As outlined in the will, the prizes would be awarded without regard to nationality. Each prize consists of a medal, personal diploma and a cash award. The amount of money available for each prize varies from year to year. For 2006, the Nobel Prize amount is worth about 10 million Swedish kronor or about $1.5 million Cdn.

Arthur Kornberg, right, is seen in this Dec. 10, 1959 file photo receiving the Nobel Prize in medicine from King Gustaf VI Adolf of Sweden. Kornberg's son, Roger D. Kornberg, was awarded the 2006 Nobel Prize in chemistry, Oct. 4, 2006, for his studies of how cells take information from genes to produce proteins. (Pressens Bild/Associated Press)
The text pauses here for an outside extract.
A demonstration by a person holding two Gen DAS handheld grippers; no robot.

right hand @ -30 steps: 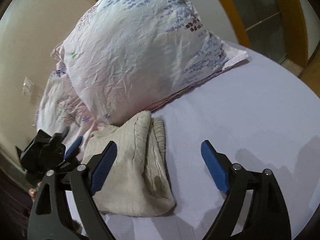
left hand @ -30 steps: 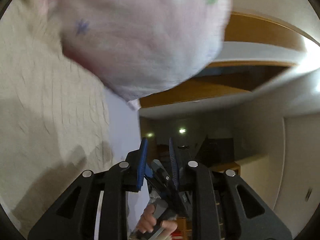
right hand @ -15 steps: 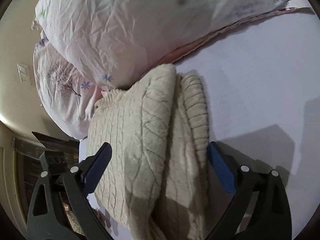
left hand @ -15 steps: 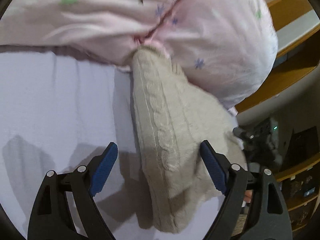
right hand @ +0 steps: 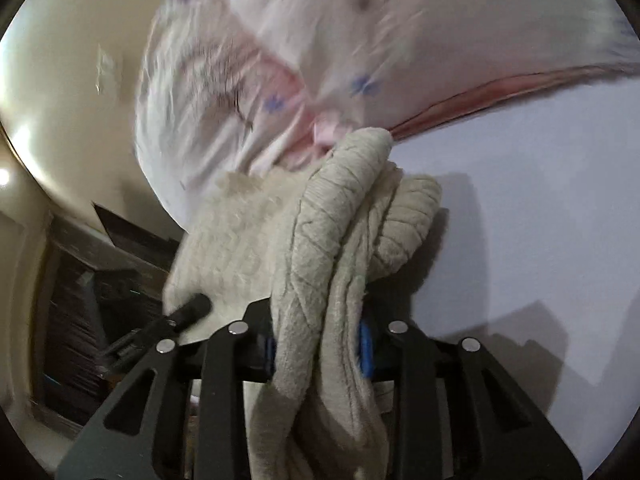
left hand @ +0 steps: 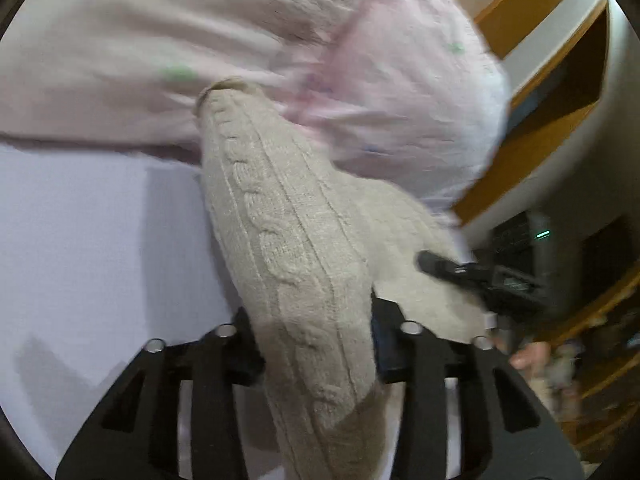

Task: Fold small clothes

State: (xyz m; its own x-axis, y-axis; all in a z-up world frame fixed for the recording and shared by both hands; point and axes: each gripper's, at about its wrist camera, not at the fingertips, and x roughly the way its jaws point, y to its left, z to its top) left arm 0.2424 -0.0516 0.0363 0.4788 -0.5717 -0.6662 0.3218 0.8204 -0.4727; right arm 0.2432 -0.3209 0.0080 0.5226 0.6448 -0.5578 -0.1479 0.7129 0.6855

There are rules for who can nominate, varying slightly depending on the award. Each year, the Nobel committees send invitations to thousands of members of academies, scientists from numerous countries, previous laureates and others, asking them to submit candidates for the Nobel Prizes in that year's competition.

Winners are announced in October, followed by the awards ceremony on Dec. 10, the anniversary of Nobel’s death. The peace prize is presented in Oslo and the others in Stockholm.

Criticism of the award

The Nobel Prize has had its controversial moments: the 1994 peace award to Palestinian leader Yasser Arafat that he shared with Israeli Foreign Minister Shimon Peres and Israeli Prime Minister Yitzhak Rabin garnered widespread criticism.
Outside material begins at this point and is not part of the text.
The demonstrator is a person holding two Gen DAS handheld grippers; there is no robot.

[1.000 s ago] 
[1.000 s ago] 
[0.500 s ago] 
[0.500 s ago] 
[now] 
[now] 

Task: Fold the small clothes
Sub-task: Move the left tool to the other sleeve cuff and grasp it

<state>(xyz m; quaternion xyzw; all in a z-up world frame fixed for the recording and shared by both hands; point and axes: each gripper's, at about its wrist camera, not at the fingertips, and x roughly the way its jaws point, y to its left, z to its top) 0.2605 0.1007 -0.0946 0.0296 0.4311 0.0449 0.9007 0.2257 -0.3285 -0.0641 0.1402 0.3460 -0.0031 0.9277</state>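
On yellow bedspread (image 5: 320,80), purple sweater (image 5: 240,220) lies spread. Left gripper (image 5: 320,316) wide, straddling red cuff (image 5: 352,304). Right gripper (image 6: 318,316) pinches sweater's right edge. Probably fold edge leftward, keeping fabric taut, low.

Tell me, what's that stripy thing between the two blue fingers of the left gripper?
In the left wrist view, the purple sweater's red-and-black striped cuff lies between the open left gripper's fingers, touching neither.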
The decision sparked demonstrations in Israel, and one Nobel judge resigned in protest, arguing that Arafat's violent past disqualified him.

Former Israeli prime minister Benjamin Netanyahu called it "one of the low points of the Nobel Prize."

The Nobel committee's secretary, Geir Lundestad, told the Boston Globe: "The Nobel Prize isn't the granting of sainthood. There have been many winners with dark things about their past, but they have managed to raise themselves above them."

Quick facts

  • In 1901, the award was worth 150,782 Swedish kronor ($22,994 Cdn). The 2006 prizes are worth 10 million kronors ($1.5 million Cdn).
  • No posthumous prizes are allowed. Before 1974, someone who had been nominated but later died could get a prize. The rules were changed so a prize can only go to a deceased person who had won the prize, but died before receiving it, as in the case of William Vickrey, who won the economics prize in 1996.
  • The youngest winner is Lawrence Bragg, who was 25 years old when he received the physics prize with his father in 1915.
  • The oldest winner is Raymond Davis Jr., who was nearly 88 years old when he received the physics award in 2002.
  • Linus Pauling is the only person to have been awarded two unshared Nobel Prizes (chemistry in 1954 and peace prize in 1962).
  • George Bernard Shaw is the only person to have won both a Nobel Prize and an Oscar (Nobel for literature in 1925 and the Academy Award for best screenplay for the film adaptation of Pygmalion in 1938).